O N sait que le corécepteur CCR5 aux chimiokines est l'un des trois corécepteurs qu'utilise le VIH à tropisme macrophagique pour pénétrer dans ses cellules cibles (lymphocytes CD4+) et les infecter. On sait aussi qu'une délétion de 32 paires de bases de ce corécepteur, dite mutation delta 32, présente notamment en Europe du Nord (environ 1 % des Caucasiens), confère une certaines protection contre le VIH en cas d'homozygotie, et ralentit l'infection en cas d'hétérozygotie.
Tout cela fait qu'on a logiquement envisagé, dans l'infection à VIH, un traitement inhibiteur de CCR5, soit en bloquant son accès, soit en bloquant son expression.

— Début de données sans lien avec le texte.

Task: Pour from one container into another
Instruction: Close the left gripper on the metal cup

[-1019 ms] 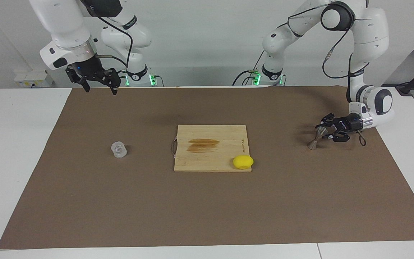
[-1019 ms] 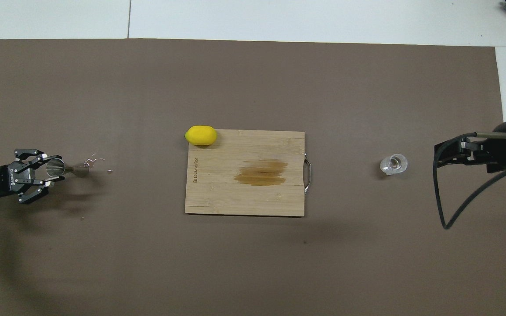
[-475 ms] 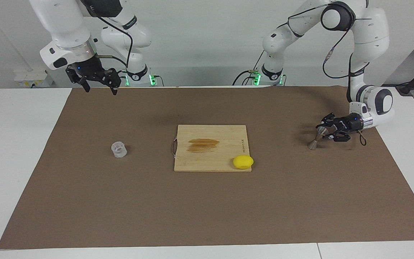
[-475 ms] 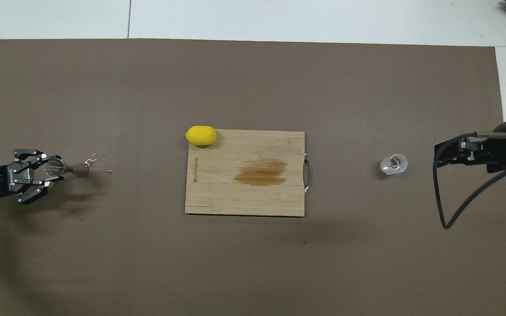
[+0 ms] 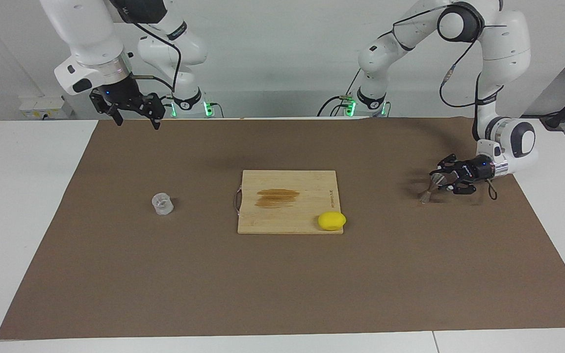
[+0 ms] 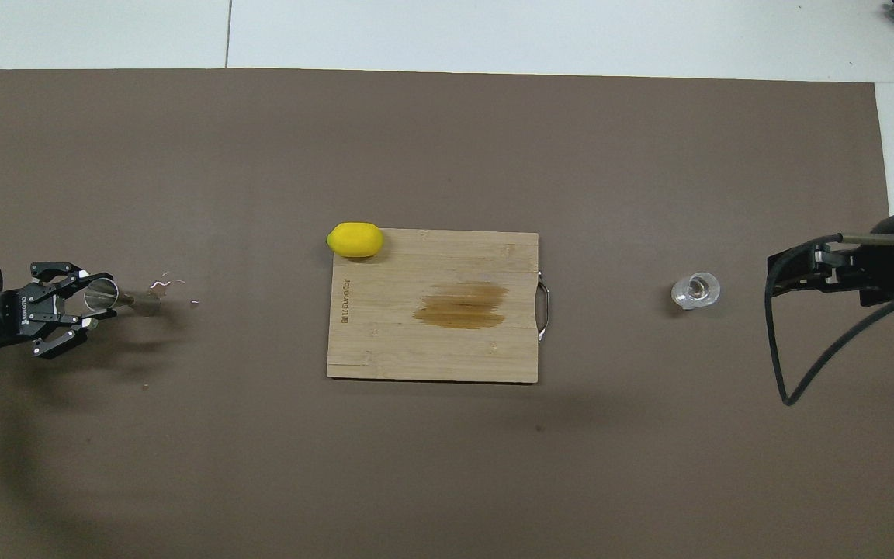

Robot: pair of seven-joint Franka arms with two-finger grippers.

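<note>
1. Covering the table, the brown mat (image 5: 282,274) carried a cutting board (image 5: 287,202) at its centre.
2. Raised, the right gripper (image 5: 134,117) hung released, waiting.
3. At the board's nine o'clock in the facing view stood the clear cup (image 5: 162,204).
4. Low at three o'clock, the left gripper (image 5: 440,179) clenched the tilted jigger (image 5: 430,188); levelling it before carrying would go best.

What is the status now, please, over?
Left gripper shut on jigger, lifted, tilted. Right gripper open, waiting high. Clear cup untouched on mat. Cutting board, lemon between them.
</note>
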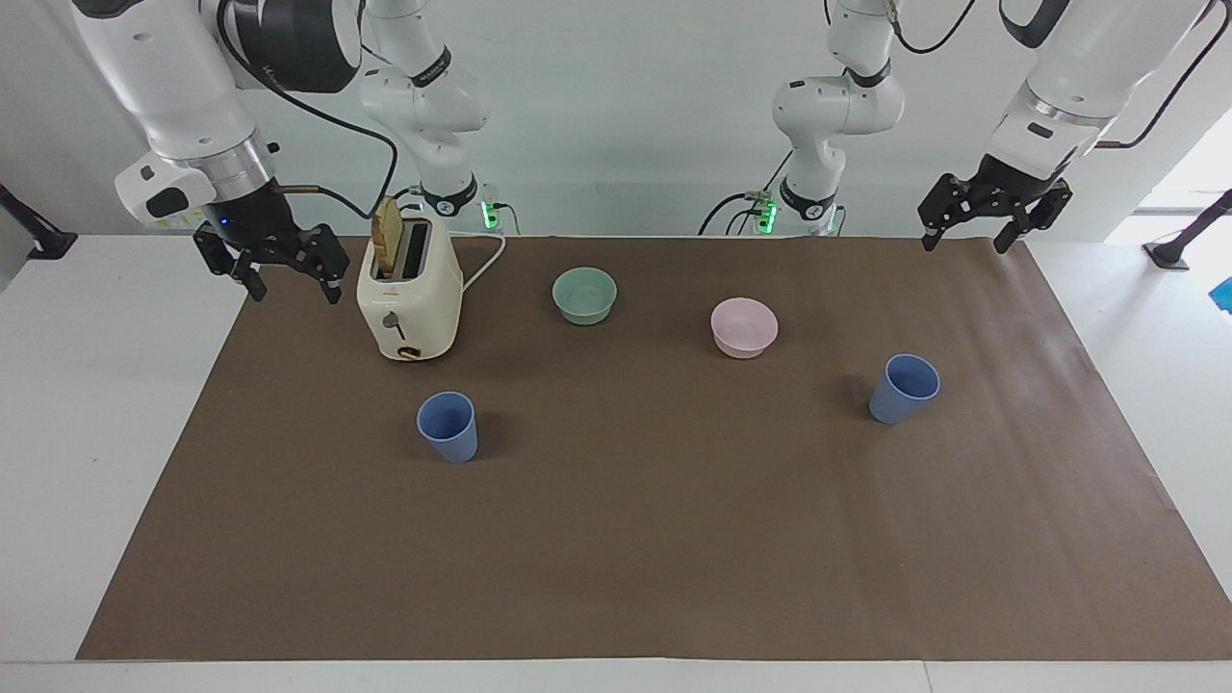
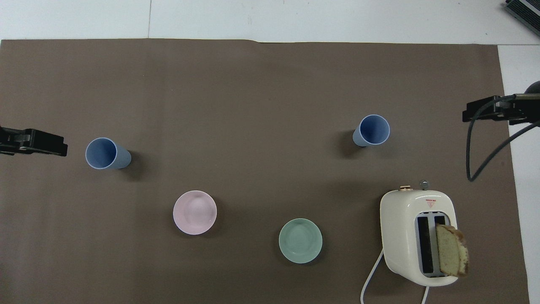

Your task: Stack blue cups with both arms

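Left gripper (image 1: 991, 219): raised over the mat's corner at the left arm's end, fingers spread, holding nothing.
Right gripper (image 1: 272, 265): raised over the mat's edge at the right arm's end, beside the toaster, fingers spread, holding nothing.
Cup one (image 1: 905, 388): upright on the mat toward the left arm's end, farther from the robots than the pink bowl.
Cup two (image 1: 448, 425): upright toward the right arm's end, farther out than the toaster, well apart from cup one.
Toaster (image 1: 409, 289): cream, a bread slice (image 1: 387, 235) standing in one slot.
Green bowl (image 1: 584, 295): between toaster and pink bowl (image 1: 744, 327).
Mat (image 1: 635, 539): brown, covering the white tabletop (image 1: 87, 404).
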### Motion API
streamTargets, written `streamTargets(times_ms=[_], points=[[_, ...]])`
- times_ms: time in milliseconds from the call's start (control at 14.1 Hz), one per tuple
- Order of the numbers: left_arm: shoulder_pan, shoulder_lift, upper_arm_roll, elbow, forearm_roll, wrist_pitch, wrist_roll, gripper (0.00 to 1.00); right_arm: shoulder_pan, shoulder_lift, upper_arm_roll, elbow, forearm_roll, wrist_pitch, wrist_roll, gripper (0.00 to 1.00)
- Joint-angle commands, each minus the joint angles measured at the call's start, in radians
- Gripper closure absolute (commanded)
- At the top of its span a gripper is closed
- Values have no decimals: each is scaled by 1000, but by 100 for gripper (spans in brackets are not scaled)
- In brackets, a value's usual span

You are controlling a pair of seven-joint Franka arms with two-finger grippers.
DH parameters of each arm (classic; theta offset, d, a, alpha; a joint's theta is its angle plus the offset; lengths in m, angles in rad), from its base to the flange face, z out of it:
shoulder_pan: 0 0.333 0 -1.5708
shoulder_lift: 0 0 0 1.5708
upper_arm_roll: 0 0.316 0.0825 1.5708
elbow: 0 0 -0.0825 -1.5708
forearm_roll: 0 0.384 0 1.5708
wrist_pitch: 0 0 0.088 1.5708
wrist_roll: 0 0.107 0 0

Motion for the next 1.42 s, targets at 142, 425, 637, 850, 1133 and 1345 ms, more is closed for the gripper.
streamTargets(times_ms=[142, 425, 637, 850, 1133, 1345], points=[[-5, -23, 3, -31, 8, 1, 11, 0, -5, -19, 4, -18, 10, 3, -8, 0], [-7, -23, 3, -31, 8, 1, 11, 0, -2, -19, 8, -18, 10, -2, -9, 0], [-5, -23, 3, -31, 8, 1, 11, 0, -2, -19, 7, -18, 10, -2, -8, 0], [-4, -23, 3, -31, 8, 1, 11, 0, -8, -19, 7, -18, 10, -3, -8, 0], [-2, -22, 3, -39, 8, 5, 11, 0, -10, -19, 4, -18, 12, 3, -13, 0], [13, -17, 4, -60, 8, 53, 11, 0, -8, -19, 4, -18, 12, 6, -12, 0]])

Analogues de chimiokines et rétinol
Pour ce qui du blocage de son accès, on se rappelle que les chimiokines RANTES, MIP-1 alpha et MIP-1 bêta - que l'Américain Robert Gallo avait d'ailleurs appelées ses « tueurs biologiques » -, en se liant à CCR5, empêchent le VIH se s'y fixer. D'ailleurs, en 1998, dans le « Proceedings » de l'Académie des sciences américaine, Daniel Zagury (Paris), Alessandro Gringeri (Milan) et Robert Gallo (université du Maryland) avaient montré qu'un taux élevé de chimiokines conférait une certaine résistance au VIH. Plusieurs équipes ont alors cherché à savoir si des chimiokines synthétiques pouvaient empêcher le VIH d'accéder à son corécepteur. Des molécules recombinantes de MIP-1 alpha et de RANTES ont été mises au point et testées, parfois avec des résultats encourageants. Mais on restait prudent, d'autant que l'on redoutait que l'inhibition des souches de VIH ayant un tropisme pour le CCR5 ne fassent émerger des population virales minoritaires.

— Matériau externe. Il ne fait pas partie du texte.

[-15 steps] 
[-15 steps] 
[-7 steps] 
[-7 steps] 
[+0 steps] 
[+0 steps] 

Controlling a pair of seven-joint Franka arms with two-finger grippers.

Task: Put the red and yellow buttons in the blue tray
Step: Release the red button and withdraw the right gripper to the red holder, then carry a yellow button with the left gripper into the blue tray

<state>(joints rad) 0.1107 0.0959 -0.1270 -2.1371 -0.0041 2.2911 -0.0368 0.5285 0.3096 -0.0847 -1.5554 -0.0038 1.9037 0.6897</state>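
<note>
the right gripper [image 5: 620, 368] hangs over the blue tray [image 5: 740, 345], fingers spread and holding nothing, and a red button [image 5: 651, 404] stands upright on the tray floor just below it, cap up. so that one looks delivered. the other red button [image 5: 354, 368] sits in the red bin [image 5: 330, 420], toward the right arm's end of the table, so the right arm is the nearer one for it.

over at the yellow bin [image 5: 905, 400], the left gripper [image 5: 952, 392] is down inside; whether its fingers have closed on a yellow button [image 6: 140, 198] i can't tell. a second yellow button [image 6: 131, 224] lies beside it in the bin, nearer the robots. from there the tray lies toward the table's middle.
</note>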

Pour ce qui est du blocage de l'expression de CCR5, il faut rappeler les travaux de l'équipe de Shalom Hirschman (Advanced Viral Research Corp., Hallande, Floride) sur le réticulose (« le Quotidien » du 3 mars 1999). Mi-protéine, mi-gène, puisque constitué d'acides nucléiques et d'acides aminés, le réticulose s'est montré capable, in vitro, de bloquer l'expression de CCR5 sur les CD4 ; des études cliniques préliminaires ont suggéré des effets bénéfiques chez les sujets infectés par le VIH et des essais complémentaires (phase III) ont été lancés en Argentine.
Si ces essais de traitement anti-CCR5 étaient couronnés de succès vis-à-vis du VIH, il risquerait d'y avoir un revers de médaille vis-à-vis du virus de l'hépatite C (VHC), comme le suggère un travail allemand présenté à la 8e Conférence internationale sur les rétrovirus et les infections opportunistes (Chicago). Selon l'équipe du Dr Rainer Woitas (université de Bonn), en effet, la mutation delta 32 de CCR5 est présente trois fois plus souvent que prévu chez les sujets infectés par le VHC.

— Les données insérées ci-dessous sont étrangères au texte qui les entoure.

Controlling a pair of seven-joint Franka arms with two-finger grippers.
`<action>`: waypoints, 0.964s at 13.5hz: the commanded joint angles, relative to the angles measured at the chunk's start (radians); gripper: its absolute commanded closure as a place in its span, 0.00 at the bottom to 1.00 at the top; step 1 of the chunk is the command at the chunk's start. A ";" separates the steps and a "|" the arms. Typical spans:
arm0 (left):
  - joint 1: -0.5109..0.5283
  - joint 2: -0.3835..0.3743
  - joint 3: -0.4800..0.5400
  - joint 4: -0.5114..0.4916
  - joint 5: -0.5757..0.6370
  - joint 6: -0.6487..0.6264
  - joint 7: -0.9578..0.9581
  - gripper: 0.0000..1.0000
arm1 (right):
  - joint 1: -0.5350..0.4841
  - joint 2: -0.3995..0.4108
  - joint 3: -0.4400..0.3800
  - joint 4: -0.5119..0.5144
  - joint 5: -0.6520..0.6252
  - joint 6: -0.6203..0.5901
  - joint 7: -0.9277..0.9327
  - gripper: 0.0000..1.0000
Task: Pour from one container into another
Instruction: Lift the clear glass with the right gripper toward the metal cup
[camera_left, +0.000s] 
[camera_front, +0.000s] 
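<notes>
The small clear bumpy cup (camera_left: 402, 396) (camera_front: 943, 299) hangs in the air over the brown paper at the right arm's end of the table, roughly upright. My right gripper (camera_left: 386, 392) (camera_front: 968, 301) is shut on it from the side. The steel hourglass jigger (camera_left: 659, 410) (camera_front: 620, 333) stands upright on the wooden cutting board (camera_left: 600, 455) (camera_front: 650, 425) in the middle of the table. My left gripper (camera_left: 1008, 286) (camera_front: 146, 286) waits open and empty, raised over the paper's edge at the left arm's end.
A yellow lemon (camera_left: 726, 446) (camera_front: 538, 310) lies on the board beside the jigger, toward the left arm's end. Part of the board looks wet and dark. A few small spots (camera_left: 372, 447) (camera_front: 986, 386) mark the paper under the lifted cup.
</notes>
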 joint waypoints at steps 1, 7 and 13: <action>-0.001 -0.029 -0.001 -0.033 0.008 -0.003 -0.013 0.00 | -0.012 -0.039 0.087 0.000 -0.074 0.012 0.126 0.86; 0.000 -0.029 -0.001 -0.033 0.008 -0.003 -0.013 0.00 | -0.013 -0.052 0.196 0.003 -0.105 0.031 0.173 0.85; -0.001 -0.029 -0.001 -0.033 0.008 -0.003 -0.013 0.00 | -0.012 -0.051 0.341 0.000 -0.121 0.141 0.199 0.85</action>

Prudence en cas de co-infection VIH-VHC
D'où une crainte : un traitement bloquant CCR5 risquerait de favoriser l'infection par le VHC. La mise au point d'un « traitement visant à bloquer le CCR5 doit prendre en compte cette nouvelle information car il pourrait y avoir des conséquences cliniques dans le cas de personnes disposant de cette mutation et qui sont infectées en même temps par le VIH et le virus de l'hépatite C », soulignent les chercheurs.